There was a time not too long ago when protests against climate change were dominated by white and relatively privileged activists, a situation that appears to have shifted dramatically. Villalba Gastelum said that is because “a lot of the green movement before this was a lot of white people saying only ‘go vegan.’ ” But, he added, “A lot of our peoples have been living off the land and eating meat for thousands of years, and we haven’t had this problem until now.”
The “go vegan” sentiment was present at the Friday march, with one white woman repeatedly interrupting speakers onstage. Actress Jane Fonda lost her temper at the woman during her speech, telling her to “be quiet,” and explaining that it is more important to “change our economic and social systems.”
Today, the climate movement is much broader than the “go vegan” crowd. Villalba Gastelum expressed relief over Friday’s turnout, saying, “Five months ago, I thought I was the only one who cared, until we finally got people out.” He was both worried and exalted over the turnout, given that he and others had applied for a city permit for just one block, estimated to hold about 3,000 people. At the moment I was speaking with him, climate strike attendees had filled at least three blocks.
Kids like Ramirez and Villalba Gastelum are deeply worried about climate change, and they have good reason to view politicians and other leaders as having buried their heads in the sand, or simply kicking the can down the road year after year. After decades of climate scientists warning politicians to do something, there are now barely 11 years left to take action before irreversible climate change is estimated to kick in. “The worst-case scenario is that the majority of the human population becomes extinct by 2100, including me and my family,” Ramirez said.
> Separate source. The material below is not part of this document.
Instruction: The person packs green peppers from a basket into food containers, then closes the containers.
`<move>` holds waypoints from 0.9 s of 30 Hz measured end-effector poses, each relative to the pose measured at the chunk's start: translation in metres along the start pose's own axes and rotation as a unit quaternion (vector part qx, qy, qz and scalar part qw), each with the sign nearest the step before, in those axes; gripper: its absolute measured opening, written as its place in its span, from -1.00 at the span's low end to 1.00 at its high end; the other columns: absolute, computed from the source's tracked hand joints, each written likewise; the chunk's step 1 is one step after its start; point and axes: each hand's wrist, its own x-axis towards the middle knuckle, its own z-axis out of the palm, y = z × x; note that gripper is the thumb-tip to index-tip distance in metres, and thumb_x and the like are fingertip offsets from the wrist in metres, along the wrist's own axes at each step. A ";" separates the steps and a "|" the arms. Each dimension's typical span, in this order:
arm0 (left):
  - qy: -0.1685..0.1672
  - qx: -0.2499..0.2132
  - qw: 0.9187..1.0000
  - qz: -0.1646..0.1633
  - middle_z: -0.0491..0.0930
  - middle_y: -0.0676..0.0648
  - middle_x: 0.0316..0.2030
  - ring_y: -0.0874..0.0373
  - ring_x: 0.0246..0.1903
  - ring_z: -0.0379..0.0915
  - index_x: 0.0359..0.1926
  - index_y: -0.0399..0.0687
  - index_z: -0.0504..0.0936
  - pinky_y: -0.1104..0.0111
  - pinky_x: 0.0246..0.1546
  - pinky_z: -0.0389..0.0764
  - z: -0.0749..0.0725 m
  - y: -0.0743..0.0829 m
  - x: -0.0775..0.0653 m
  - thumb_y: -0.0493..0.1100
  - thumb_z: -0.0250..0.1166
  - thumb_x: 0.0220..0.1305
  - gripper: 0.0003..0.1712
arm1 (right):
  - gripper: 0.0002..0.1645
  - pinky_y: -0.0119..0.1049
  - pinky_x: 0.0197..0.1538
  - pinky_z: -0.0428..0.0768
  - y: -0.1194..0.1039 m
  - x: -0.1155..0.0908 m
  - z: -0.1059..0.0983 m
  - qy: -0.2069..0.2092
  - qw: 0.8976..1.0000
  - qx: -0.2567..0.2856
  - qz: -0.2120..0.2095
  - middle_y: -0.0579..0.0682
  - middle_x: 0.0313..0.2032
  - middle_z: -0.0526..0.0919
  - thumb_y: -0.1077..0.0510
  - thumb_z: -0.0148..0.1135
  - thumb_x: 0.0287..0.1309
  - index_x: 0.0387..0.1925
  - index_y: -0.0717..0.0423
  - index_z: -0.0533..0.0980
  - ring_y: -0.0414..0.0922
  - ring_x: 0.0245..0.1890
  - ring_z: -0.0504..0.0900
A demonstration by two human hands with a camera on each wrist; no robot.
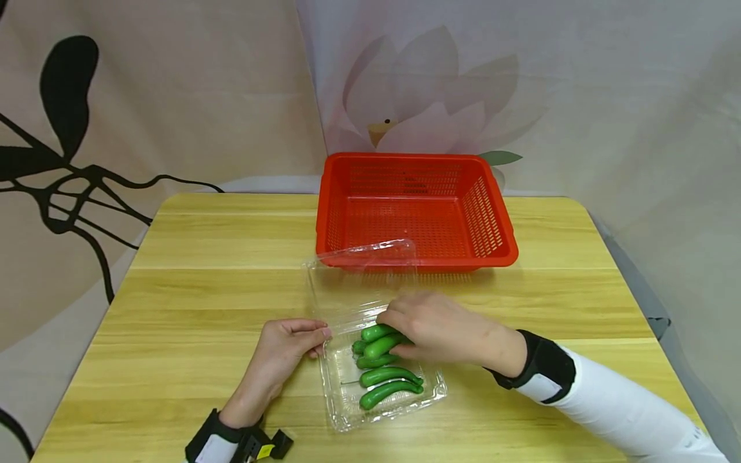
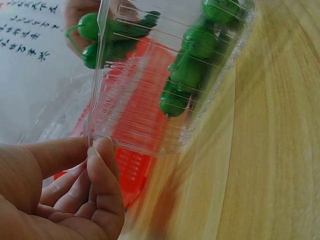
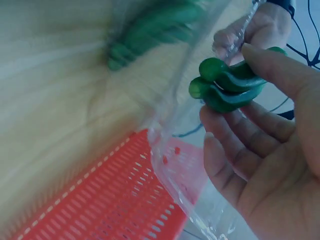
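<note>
A clear plastic clamshell box [image 1: 341,402] lies on the table with its lid [image 1: 361,289] folded back. Several glossy, curved green cucumbers [image 1: 388,375] are inside it, small and toy-like. My left hand [image 1: 289,347] pinches the box's left edge between thumb and fingertips; the left wrist view shows this edge tilted close to the camera. Over the box's upper part, my right hand [image 1: 437,328] holds two cucumbers [image 3: 225,102] side by side between thumb and fingers. In the head view, that hand covers part of them and the box's right side.
Behind the box stands a red perforated plastic basket [image 1: 463,262], and the raised lid overlaps its front left rim. Wooden tabletop [image 1: 220,270] extends to both sides. A printed cloth backdrop [image 1: 231,96] hangs behind the table.
</note>
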 end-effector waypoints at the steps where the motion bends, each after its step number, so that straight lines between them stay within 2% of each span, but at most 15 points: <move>1: 0.000 0.001 1.000 0.001 0.76 -0.23 -0.40 0.17 -0.53 0.60 -0.15 -0.42 0.79 0.40 -0.45 0.68 0.000 0.000 0.000 -0.38 0.49 0.24 -0.82 | -0.54 -0.31 -0.07 0.68 -0.001 0.000 0.002 -0.007 1.000 0.002 0.001 -0.11 -0.18 0.68 0.02 0.58 0.15 -0.01 0.11 0.60 -0.19 -0.18 0.64; 5: 0.000 0.001 1.000 0.004 0.76 -0.22 -0.41 0.17 -0.54 0.60 -0.15 -0.42 0.79 0.40 -0.45 0.68 0.000 -0.001 0.000 -0.38 0.49 0.25 -0.82 | -0.60 -0.30 -0.05 0.67 -0.004 -0.001 0.010 -0.032 0.999 0.006 0.005 -0.16 -0.22 0.66 0.03 0.55 0.19 -0.03 0.06 0.60 -0.21 -0.21 0.62; 14: 0.000 -0.004 1.000 0.006 0.77 -0.20 -0.41 0.18 -0.54 0.60 -0.15 -0.43 0.78 0.41 -0.46 0.68 0.000 -0.001 0.001 -0.39 0.49 0.24 -0.82 | -0.60 -0.34 -0.19 0.63 -0.010 -0.001 0.022 -0.070 0.997 -0.025 0.002 -0.22 -0.33 0.61 -0.03 0.57 0.18 -0.10 0.01 0.56 -0.26 -0.31 0.59; 20: 0.002 -0.009 1.000 0.005 0.77 -0.20 -0.41 0.18 -0.55 0.60 -0.14 -0.43 0.78 0.41 -0.46 0.67 0.000 0.000 0.000 -0.37 0.50 0.25 -0.80 | -0.61 -0.33 -0.25 0.60 -0.010 0.000 0.028 -0.078 0.996 -0.035 -0.003 -0.23 -0.38 0.59 -0.05 0.58 0.16 -0.16 0.00 0.54 -0.27 -0.33 0.60; 27: 0.001 -0.008 1.000 0.005 0.77 -0.19 -0.40 0.18 -0.55 0.59 -0.12 -0.44 0.77 0.40 -0.47 0.68 -0.001 0.000 -0.001 -0.36 0.50 0.25 -0.77 | -0.60 -0.33 -0.24 0.61 -0.010 -0.001 0.032 -0.088 0.996 -0.030 0.005 -0.22 -0.37 0.59 -0.06 0.57 0.18 -0.14 0.00 0.55 -0.27 -0.32 0.60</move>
When President Donald Trump made a brief appearance at Monday’s critically important climate-related United Nations conference, a screen grab of Thunberg glaring at him went viral. The expression on her face symbolized all of humanity’s children delivering a death stare to the world leader who is most emblematic of climate-related criminal negligence. Thunberg’s powerful speech at the U.N., where she tearfully admonished the gathered leaders with three words—“How dare you?”—was widely covered in the news, much to Trump’s chagrin. The president shockingly retweeted an article about her speech with the sarcastic comment: “She seems like a very happy young girl looking forward to a bright and wonderful future. So nice to see!” Thunberg trolled Trump right back, changing her Twitter bio to quote him.
There is a reason men like Trump feel so threatened by kids like Thunberg that they publicly and shamelessly try to bully them. Children not only have the scientific facts on their side, but the moral clarity to demand change.
One adult I ran into at Friday’s strike who seems to get it is actor Don Cheadle. Wearing a T-shirt that read, “The young people will win,” Cheadle told me, “I’m here to support the young people.” He explained that in the face of political inaction, “We have to try to pull on the levers wherever they exist and try to raise a din and make our voices heard.” Cheadle was emphatic that the media and politicians focus on young voices over those of adults, suggesting that presidential candidates consider turning over their debate time onstage to kids demanding climate action.
Ramirez’s message to grown-ups is “to please grow up and do your job. I am supposed to be taking a test [at school] right now, and I’m going to fail it.
“But at the end of the day,” he added, “This climate crisis is more important for me, and it needs to be addressed by somebody, and if you all aren’t going to do it, I have to.”